Although studies have shown an improvement in HgBA1C with the use of continuous glucose monitors, most have been of short duration and have not had an adequate control group. No study has looked at the incidence of hypoglycemia as a primary endpoint. A meta-analysis recently published(62) showed a non-significant reduction in HgBA1C with CGMS compared to SBGM (self-blood finger-stick glucose monitoring). Because of variability in defining hypoglycemia, the authors were unable to compare the rates of hypoglycemia in both groups. They did find, however, a trend towards decreased nocturnal hypoglycemia with CGMS. Finally, in a multicenter clinical trial (63) in which 322 well controlled adults and children with Type 1 DM (mean HgBA1C 7.6-8.0%) were randomly assigned to use continuous glucose monitoring or monitoring with a blood glucose meter, there was an improvement in HgBAIC only in patients ≤25 years of age and no difference in the rates of hypoglycemia. One must keep in mind, however, that this study was not powered to detect a difference in the rate of hypoglycemia and the rates of hypoglycemia were low.

New Directions

New treatments on the horizon for hypoglycemia include pancreas and islet cell transplantation and pharmacologic treatments aimed at increasing the counterregulatory response to hypoglycemia. Although associated with significant morbidity and some mortality, whole pancreas transplantation may be a treatment option for patients who suffer from severe iatrogenic hypoglycemia.(50) Reported symptoms of hypoglycemia and documented episodes of severe hypoglycemia are rare after pancreas transplantation. In response to hypoglycemia, glucagon secretion returns to normal, and epinephrine and growth hormone responses improve but do not return to normal.(64)

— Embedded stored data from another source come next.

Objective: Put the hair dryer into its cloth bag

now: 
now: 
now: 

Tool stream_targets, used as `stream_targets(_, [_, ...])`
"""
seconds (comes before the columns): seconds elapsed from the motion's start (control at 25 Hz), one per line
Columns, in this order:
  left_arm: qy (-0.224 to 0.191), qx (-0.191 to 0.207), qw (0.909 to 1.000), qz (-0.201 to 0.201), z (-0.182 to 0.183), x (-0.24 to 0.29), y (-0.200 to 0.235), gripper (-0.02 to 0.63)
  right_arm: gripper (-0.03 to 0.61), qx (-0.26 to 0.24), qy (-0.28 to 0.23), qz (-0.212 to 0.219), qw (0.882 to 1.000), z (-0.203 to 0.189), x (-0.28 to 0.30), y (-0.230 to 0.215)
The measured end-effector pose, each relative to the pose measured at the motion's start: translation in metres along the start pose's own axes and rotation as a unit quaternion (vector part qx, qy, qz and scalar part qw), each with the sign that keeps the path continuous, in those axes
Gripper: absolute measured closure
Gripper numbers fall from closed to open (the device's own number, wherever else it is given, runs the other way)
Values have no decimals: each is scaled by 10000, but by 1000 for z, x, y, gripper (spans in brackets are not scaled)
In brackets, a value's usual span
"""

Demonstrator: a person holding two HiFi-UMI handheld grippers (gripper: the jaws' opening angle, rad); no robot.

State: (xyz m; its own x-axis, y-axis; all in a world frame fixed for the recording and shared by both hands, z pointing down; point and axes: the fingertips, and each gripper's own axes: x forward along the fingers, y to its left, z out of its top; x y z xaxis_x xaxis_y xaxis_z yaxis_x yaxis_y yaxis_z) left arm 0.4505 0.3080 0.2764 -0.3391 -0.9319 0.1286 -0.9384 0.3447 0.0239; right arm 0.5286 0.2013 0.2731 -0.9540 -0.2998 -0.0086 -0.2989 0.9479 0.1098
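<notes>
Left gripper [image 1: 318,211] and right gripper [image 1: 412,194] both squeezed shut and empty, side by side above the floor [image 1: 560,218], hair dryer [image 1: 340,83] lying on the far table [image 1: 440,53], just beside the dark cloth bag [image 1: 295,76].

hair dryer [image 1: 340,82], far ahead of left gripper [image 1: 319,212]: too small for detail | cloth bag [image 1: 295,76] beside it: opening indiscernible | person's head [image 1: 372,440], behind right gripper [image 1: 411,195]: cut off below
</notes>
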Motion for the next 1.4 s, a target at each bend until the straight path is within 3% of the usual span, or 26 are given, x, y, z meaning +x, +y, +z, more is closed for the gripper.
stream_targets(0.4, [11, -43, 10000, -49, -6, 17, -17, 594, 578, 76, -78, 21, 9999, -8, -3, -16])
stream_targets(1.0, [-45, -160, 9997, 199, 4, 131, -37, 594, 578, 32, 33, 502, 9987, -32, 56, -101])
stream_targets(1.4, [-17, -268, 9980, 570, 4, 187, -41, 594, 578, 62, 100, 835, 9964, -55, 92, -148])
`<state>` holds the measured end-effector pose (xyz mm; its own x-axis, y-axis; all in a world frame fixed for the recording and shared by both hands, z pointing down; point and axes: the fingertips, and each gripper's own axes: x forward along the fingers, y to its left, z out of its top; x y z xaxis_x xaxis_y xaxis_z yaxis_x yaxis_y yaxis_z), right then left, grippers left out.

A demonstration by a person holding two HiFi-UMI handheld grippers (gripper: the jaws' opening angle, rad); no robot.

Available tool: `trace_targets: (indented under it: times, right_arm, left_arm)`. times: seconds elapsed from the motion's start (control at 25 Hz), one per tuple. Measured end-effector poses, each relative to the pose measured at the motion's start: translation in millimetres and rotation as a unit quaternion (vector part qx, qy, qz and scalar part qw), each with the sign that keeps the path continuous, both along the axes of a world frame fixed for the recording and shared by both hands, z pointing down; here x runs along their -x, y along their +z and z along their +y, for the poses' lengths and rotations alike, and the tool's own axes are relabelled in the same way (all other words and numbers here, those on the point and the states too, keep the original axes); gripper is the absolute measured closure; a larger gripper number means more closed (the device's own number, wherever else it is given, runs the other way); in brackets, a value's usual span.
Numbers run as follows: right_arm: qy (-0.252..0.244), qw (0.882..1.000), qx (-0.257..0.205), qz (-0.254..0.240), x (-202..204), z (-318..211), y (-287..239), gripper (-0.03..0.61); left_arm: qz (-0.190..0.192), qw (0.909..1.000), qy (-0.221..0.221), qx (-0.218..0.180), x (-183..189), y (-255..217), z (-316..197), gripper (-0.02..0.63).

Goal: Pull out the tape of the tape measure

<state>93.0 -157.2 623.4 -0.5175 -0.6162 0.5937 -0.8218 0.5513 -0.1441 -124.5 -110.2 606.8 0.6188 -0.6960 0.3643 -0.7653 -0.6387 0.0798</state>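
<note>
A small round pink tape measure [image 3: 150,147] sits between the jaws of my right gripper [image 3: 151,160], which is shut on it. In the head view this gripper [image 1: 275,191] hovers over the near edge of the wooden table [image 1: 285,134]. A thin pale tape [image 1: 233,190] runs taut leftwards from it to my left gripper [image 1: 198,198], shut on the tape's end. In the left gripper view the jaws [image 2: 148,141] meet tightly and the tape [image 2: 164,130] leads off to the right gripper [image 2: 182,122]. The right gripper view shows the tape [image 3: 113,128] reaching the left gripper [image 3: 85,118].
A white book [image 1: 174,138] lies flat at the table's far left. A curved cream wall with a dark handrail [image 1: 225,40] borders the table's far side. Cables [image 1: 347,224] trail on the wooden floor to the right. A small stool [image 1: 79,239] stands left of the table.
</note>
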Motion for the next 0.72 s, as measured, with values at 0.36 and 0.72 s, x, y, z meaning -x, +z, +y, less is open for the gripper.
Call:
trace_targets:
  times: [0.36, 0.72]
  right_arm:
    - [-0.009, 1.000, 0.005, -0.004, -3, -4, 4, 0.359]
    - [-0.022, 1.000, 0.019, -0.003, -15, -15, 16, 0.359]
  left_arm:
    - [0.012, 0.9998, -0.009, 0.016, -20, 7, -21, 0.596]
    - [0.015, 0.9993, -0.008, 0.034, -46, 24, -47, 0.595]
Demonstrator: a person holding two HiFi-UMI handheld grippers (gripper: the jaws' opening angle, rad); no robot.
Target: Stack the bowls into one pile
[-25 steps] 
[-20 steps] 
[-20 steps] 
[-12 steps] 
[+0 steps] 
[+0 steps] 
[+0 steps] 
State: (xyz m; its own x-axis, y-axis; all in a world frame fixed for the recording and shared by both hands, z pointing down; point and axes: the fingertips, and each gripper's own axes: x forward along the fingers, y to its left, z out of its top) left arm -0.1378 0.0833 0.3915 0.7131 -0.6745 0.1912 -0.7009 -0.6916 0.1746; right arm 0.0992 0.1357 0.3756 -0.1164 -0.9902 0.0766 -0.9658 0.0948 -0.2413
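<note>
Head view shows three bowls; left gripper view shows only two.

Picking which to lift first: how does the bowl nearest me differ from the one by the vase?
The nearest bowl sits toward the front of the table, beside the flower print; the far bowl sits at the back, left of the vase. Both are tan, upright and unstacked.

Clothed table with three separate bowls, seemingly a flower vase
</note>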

Islet transplantation, a less invasive procedure, also results in insulin independence and fewer episodes of severe hypoglycemia. According to a survey of all North American transplant programs by the collaborative islet transplant registry, less than 5% of transplant recipients had one or more episode of severe hypoglycemia in the first year following transplant as compared to greater than 85% prior to transplant.(65)

Finally, several agents are currently being investigated as treatments to prevent hypoglycemia by increasing the counterregulatory response. Preliminary, small studies have shown some degree of efficacy for agents such as caffeine, theophylline, modafanil and SSRI's, (66) although these agents have not been assessed in large randomized trials.

Conclusion

Hypoglycemia continues to be a barrier in achieving glycemia control for patients with Type 1 and advanced Type 2 diabetes. Impaired brain glucose sensing limits the appropriate sympathoadrenal counterregulatory response and contributes to hypoglycemia unawareness, thus increasing the frequency and severity of hypoglycemia for patients with diabetes. Progress in the basic science unraveling the molecular biology of neuronal glucosensing has already identified potential key targets that may be amenable to pharmacologic intervention to augment the counterregulatory response to hypoglycemia in diabetic patients.

Clinical trials are needed to determine if an enhancement of the counterregulatory response may allow patients with diabetes to achieve the benefits associated with intensive glycemic control, while minimizing the potentially catastrophic consequences of hypoglycemia. Fortunately, many advances in glucose monitoring and progress to more physiological insulin delivery have been shown to reduce this barrier of hypoglycemia, and thus enhancing the quality of life for people with diabetes.